=== WHAT YOU ARE ASKED TO DO ===
The listing below should be printed exactly, though its pictures must not be.

=== COLLECTED MATERIAL ===
■ ■ ■ ■

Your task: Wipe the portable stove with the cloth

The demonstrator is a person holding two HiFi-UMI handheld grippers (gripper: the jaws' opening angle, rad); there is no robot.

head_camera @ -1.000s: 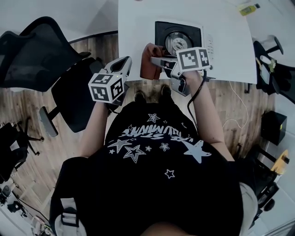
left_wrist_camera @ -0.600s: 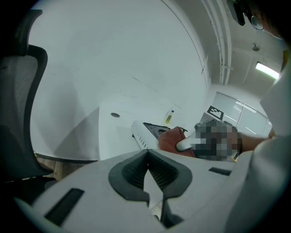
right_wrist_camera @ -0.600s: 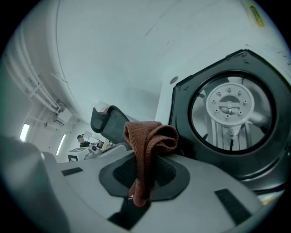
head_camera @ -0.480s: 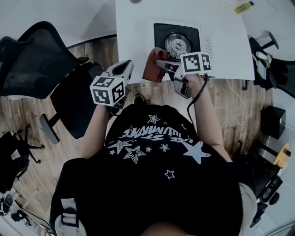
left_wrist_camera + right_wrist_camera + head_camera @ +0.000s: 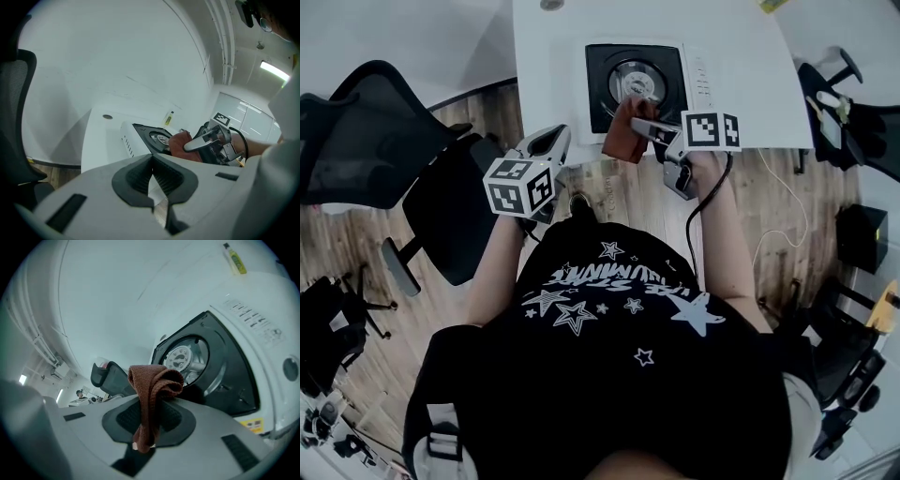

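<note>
- Head view: both forearms reach forward toward the white table (image 5: 553, 56). The left gripper (image 5: 549, 142) is held left of the portable stove (image 5: 699, 82), over the table's near edge. The right gripper (image 5: 643, 127) is at the stove's near edge, with the brown cloth (image 5: 623, 139) hanging from it against the black top. Only this view shows the black chair (image 5: 366, 122) far left. The lettering on the person's shirt cannot be read.
- Left gripper view: the left gripper (image 5: 151, 163) has its jaws pressed together with nothing between them. Beyond them the stove (image 5: 129, 138) shows its vented white side, with the cloth (image 5: 179, 143) and the right gripper (image 5: 206, 140) at its right.
- Right gripper view: the right gripper (image 5: 147, 420) is clamped on a folded strip of cloth (image 5: 152, 387), which bunches up just in front of the stove (image 5: 229, 376) and its round burner (image 5: 185, 357). There is a yellow sticker (image 5: 253, 425), its print too small to read. A yellow bottle (image 5: 234, 259) lies far off on the table.
</note>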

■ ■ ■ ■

=== ANSWER SPACE ===
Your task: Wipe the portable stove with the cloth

The demonstrator is a person holding two HiFi-UMI handheld grippers (gripper: the jaws' opening angle, rad); there is no robot.

head_camera @ -1.000s: 
left_wrist_camera @ -0.600s: 
right_wrist_camera @ -0.600s: 
head_camera @ -0.480s: 
left_wrist_camera + right_wrist_camera + head_camera @ +0.000s: 

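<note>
- Head view: both forearms reach forward toward the white table (image 5: 553, 56). The left gripper (image 5: 549, 142) is held left of the portable stove (image 5: 699, 82), over the table's near edge. The right gripper (image 5: 643, 127) is at the stove's near edge, with the brown cloth (image 5: 623, 139) hanging from it against the black top. Only this view shows the black chair (image 5: 366, 122) far left. The lettering on the person's shirt cannot be read.
- Left gripper view: the left gripper (image 5: 151, 163) has its jaws pressed together with nothing between them. Beyond them the stove (image 5: 129, 138) shows its vented white side, with the cloth (image 5: 179, 143) and the right gripper (image 5: 206, 140) at its right.
- Right gripper view: the right gripper (image 5: 147, 420) is clamped on a folded strip of cloth (image 5: 152, 387), which bunches up just in front of the stove (image 5: 229, 376) and its round burner (image 5: 185, 357). There is a yellow sticker (image 5: 253, 425), its print too small to read. A yellow bottle (image 5: 234, 259) lies far off on the table.
</note>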

There is nothing else to the answer.